На глаза попадается пост с пересвеченными снимками и именами всех нравственно неоднозначных ёбырей, и окололюбовников, что отвалились через месяц, — он невольно примеряет к этому списку себя. И забывает, что мамочка с папочкой воспитывали знающего себе цену, гордого сына Ирландии, а не оленя, запавшего на какой-то тощий британский зад. Но если уже начал разочаровывать родителей, разочаровывай до конца.
Наконец, Николас прямо говорит, как ему нравится, когда на него смотрят так, и растягивается при этом в садистской улыбке карапуза, что вот-вот придавит сандаликом жука и познает всю прелесть смерти низшего существа. И Грэм забывает, что он, между прочим, актёр. Скрывать свои эмоции — такая же часть его работы, как и их симулировать. Но вся прелесть прилетевшей ему опиздюлины от судьбы заключается в том, что Ник тоже актёр.

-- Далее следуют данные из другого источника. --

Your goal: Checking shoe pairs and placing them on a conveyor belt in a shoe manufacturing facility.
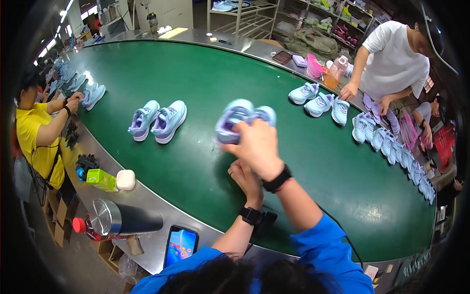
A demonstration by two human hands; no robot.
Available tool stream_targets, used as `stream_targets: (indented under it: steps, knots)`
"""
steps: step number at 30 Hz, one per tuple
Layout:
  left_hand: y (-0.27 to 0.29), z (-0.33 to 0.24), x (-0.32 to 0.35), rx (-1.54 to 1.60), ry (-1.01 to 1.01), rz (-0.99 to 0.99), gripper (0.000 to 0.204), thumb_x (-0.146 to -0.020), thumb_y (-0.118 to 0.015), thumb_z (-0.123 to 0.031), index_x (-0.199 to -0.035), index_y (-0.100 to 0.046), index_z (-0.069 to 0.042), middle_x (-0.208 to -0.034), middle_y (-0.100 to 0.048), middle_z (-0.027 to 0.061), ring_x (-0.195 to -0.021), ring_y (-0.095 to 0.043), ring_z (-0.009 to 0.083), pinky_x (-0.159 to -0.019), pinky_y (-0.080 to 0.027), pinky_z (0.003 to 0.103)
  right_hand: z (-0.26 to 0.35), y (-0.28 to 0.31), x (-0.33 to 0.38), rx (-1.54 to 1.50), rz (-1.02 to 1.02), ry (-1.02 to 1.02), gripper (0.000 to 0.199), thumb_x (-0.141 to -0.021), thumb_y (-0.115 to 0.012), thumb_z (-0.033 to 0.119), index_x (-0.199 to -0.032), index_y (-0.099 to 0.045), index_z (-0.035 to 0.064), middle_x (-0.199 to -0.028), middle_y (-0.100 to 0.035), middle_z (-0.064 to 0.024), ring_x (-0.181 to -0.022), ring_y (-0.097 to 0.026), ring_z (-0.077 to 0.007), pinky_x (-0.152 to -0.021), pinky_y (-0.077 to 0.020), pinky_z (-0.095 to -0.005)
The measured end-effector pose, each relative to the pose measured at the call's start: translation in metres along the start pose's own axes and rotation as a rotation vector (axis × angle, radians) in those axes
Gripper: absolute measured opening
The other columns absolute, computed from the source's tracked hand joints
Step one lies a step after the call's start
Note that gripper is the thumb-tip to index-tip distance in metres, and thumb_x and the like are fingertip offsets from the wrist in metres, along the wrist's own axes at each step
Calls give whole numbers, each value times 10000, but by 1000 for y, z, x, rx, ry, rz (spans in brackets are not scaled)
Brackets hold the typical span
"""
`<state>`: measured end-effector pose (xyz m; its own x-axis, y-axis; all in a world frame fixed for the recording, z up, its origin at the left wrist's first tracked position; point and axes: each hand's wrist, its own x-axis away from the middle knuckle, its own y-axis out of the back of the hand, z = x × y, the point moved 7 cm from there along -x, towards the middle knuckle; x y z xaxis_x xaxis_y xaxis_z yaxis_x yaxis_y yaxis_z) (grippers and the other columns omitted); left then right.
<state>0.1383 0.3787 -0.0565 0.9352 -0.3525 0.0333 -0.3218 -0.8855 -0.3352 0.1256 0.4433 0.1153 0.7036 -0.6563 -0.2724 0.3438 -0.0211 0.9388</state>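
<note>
Metal rack (pixel 238 22), probably strip lights (pixel 63 14) leftward

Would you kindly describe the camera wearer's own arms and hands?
The left hand and right hand are gloveless. The left sleeve and right sleeve are bright blue. The left wrist has a black band with a squarish, watch-like case; the right wrist has a wide black band. A thin black cable runs beside the right sleeve.

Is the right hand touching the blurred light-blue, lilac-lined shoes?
Touching: the head view shows the right hand clasping the shoes at the lilac heel end.
</note>
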Motion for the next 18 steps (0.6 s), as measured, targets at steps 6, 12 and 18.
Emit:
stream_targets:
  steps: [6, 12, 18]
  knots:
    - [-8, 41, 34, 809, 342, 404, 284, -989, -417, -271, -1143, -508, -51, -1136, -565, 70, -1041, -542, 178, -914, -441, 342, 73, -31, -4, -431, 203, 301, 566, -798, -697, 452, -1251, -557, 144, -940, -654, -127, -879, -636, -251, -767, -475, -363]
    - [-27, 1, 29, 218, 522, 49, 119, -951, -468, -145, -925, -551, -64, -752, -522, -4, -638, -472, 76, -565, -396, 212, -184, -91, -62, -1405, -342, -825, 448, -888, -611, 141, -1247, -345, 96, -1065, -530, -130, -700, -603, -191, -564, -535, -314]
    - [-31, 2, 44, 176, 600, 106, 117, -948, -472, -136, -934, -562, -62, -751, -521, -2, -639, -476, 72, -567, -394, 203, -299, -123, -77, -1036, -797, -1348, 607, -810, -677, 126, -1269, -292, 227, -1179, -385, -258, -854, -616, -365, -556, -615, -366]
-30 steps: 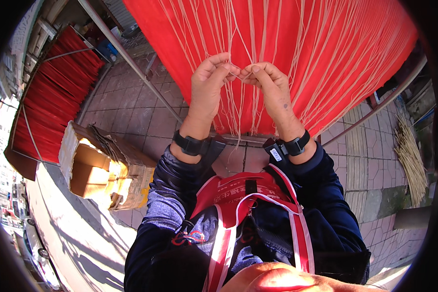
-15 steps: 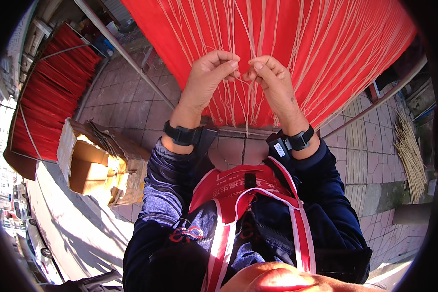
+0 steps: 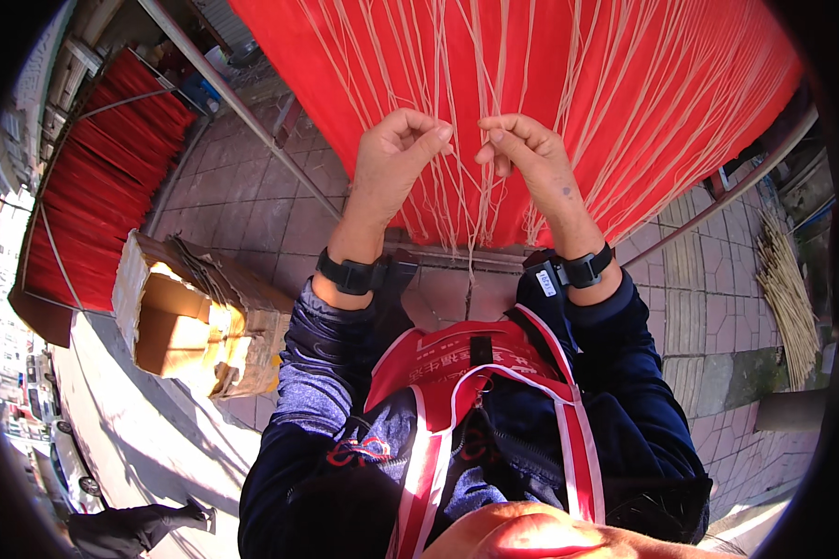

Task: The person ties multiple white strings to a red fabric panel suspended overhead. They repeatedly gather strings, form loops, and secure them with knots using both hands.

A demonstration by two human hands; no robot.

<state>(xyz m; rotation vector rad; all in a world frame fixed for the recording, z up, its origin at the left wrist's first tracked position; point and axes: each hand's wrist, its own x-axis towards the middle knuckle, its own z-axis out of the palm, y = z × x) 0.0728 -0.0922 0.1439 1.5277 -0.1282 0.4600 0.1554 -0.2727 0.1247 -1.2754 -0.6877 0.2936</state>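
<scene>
Mostly, reading from the left edge across to the right:

Far-left rack: a second red sheet (image 3: 103, 186) hangs on a metal frame beside the paved ground, well apart from the hands.
Cardboard boxes (image 3: 182, 321): a stack of flattened and folded brown boxes lies on the paving, below and left of the left forearm.
Metal pole (image 3: 242, 112): a grey bar runs slanting from the upper left down toward the left hand, passing in front of the big sheet's edge.
Left hand (image 3: 391, 163): raised at chest height in front of the sheet, fingers curled inward, thumb and forefinger pinched together on one pale cord; a black band sits on the wrist.
Pale cords (image 3: 466, 200): many thin cream strings (image 3: 531, 56) hang down across the big red sheet (image 3: 625, 84); the ones being handled lie between the two hands, their loose ends dangling just above the paving.
Right hand (image 3: 527, 158): level with the left and just beside it, a narrow gap between the fingertips; fingers bent, thumb and forefinger closed on a cord; black band on the wrist.
Red vest (image 3: 480, 373): worn over a dark blue jacket, below both wrists.
Bundle of sticks (image 3: 788, 289): pale thin canes lie on the tiles at far right, well apart.
</scene>
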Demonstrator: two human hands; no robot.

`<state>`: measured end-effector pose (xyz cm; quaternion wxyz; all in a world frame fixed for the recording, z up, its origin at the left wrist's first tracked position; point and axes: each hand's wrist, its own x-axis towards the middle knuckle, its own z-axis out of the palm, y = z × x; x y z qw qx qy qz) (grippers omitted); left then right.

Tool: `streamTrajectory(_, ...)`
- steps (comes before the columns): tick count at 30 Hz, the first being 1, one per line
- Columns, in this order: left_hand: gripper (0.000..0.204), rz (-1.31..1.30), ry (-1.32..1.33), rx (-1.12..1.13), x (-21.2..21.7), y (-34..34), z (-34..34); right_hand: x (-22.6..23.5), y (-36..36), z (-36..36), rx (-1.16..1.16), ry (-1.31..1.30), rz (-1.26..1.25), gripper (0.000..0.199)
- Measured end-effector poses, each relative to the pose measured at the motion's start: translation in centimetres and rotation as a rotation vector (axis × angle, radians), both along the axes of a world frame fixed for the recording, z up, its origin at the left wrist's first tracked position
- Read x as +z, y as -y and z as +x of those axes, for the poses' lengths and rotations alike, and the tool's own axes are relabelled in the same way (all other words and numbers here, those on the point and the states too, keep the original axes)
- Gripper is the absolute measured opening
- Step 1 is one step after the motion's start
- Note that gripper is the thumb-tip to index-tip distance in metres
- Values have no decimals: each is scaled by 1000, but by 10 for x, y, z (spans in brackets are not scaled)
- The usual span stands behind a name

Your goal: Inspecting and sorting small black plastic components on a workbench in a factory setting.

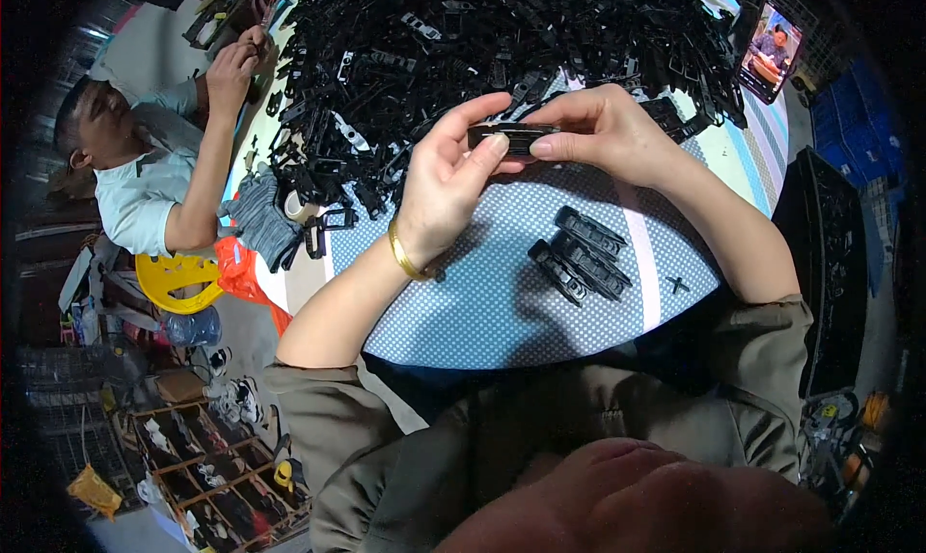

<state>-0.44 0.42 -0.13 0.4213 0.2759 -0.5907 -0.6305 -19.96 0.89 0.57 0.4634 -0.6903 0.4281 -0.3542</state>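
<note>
Patterned cloth (453,312), pale blue-grey with a fine dotted texture and a smooth whitish stripe, covers the near end of the table, its edge curving in the fisheye view. Above it, over the near edge of a dense heap of glossy and matt black slotted parts (386,80), a slim, elongated black piece with a ridged side (513,140) is held between both bare hands. The left hand (439,182) grips the left end, thumb pressed along the near face and index finger arched above; the right hand (622,134) pinches the other end narrowly between thumb and fingers. A shiny gold-coloured bangle (402,252) circles the left wrist.

Nearer the body, a small cluster of long black pieces with rounded ends (584,256) lies on the cloth, left of a tiny black cross-shaped bit (678,284). At the left edge sit a soft grey knitted glove (260,223) and crinkled orange-red plastic (236,271), near a co-worker in a light shirt (145,206). A lit phone (771,52) stands at the far right.
</note>
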Motion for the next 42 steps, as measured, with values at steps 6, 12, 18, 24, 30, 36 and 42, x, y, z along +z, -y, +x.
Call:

Так уж вышло, что пиздеть и притворяться — общая профессия.
За спинами паноптикум инертных масок, фигур и образов, созданных поколениями людей умнее — гораздо умнее — всех их грёбанных сосунков-лицедеев вместе взятых. Ждут, пока обезличенную идею натянут на живой, чувствующий каркас. И молодому бедному актёру нечего делать, кроме как молча вкалывать и молиться, чтобы музыка играла, и этот маскарад длился вечно.
Как отвернуть от себя оружие лжи и притворства, затупить его, перед тем, как оно безжалостно обратится в сторону, не заслуживающей ничего, кроме правды? Хватит ли одного лишь таланта, чтобы зарисоваться хищником, будучи мальком в стае акул? Или предать свои моральные принципы — единственный способ отрастить здесь зубы?
Грэм не знает. У него из навыков — ходить, разговаривать, бренчать на гитаре и убедительно двигать мышцами лица. Думать — в перечень не входит.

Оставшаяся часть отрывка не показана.